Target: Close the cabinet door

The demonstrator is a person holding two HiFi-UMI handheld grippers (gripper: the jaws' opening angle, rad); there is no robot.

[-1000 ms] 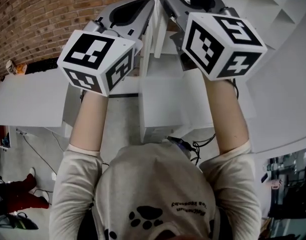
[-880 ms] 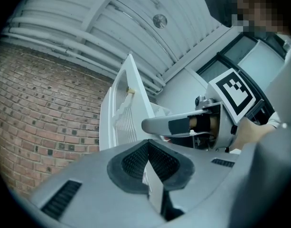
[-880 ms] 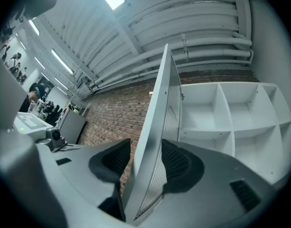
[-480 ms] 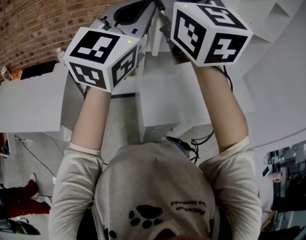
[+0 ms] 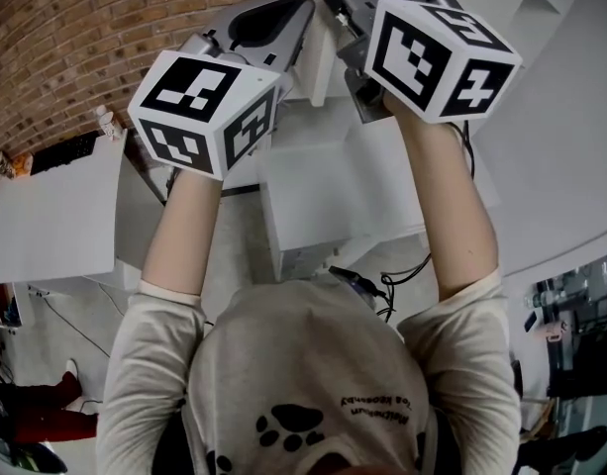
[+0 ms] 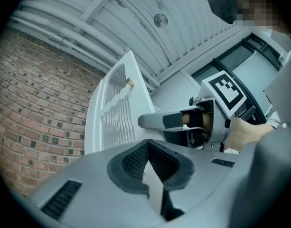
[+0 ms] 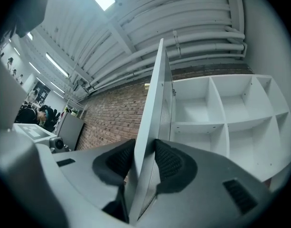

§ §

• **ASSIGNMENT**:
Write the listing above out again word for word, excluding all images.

• **FINAL ANSWER**:
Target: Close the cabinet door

The demonstrator is a person holding two HiFi-UMI handheld grippers (gripper: the jaws' opening angle, rad); there is no robot.

[-1000 ms] 
[-880 ms] 
[-880 ms] 
[-480 ms] 
[+0 ms] 
[+0 ms] 
[+0 ms] 

Nothing else belongs in this output.